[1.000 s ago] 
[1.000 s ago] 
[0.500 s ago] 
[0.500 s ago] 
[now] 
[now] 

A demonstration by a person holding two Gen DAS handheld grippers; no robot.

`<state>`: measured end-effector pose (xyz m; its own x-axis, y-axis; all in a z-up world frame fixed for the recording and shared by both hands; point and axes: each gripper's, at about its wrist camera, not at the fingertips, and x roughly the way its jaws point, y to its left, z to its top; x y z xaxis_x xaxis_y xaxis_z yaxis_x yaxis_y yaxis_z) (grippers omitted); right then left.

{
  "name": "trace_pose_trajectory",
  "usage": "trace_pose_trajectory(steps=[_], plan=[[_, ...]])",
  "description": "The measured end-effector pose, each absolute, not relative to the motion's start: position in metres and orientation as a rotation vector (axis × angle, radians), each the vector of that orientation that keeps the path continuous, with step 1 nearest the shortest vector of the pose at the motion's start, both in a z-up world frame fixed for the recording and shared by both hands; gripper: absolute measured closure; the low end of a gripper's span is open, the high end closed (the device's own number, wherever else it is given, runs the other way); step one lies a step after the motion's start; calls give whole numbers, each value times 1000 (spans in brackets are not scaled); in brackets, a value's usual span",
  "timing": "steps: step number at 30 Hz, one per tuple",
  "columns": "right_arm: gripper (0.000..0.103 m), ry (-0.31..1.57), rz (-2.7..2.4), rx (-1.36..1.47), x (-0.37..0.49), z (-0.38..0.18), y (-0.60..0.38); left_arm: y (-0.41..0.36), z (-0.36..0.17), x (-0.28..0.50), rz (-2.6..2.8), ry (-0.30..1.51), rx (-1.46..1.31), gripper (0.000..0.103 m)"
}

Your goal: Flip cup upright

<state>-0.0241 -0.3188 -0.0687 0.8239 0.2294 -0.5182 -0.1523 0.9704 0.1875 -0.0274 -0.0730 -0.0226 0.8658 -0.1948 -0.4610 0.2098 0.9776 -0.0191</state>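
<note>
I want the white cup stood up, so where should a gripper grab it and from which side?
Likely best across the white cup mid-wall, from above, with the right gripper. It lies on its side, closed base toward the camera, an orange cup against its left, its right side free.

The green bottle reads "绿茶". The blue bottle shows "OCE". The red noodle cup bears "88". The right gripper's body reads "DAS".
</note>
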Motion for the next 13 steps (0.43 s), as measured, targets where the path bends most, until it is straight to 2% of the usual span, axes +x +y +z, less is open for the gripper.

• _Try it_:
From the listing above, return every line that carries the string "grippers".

• _Result of the exercise_:
A demonstration by a person holding two Gen DAS handheld grippers; no robot.
`<state>`: measured end-effector pose (xyz m; its own x-axis, y-axis; all in a z-up world frame fixed for the recording and shared by both hands; point and axes: each gripper's, at about its wrist camera, not at the fingertips, and x roughly the way its jaws point, y to its left, z to its top; x y z xaxis_x xaxis_y xaxis_z yaxis_x yaxis_y yaxis_z) (grippers omitted); right then left.

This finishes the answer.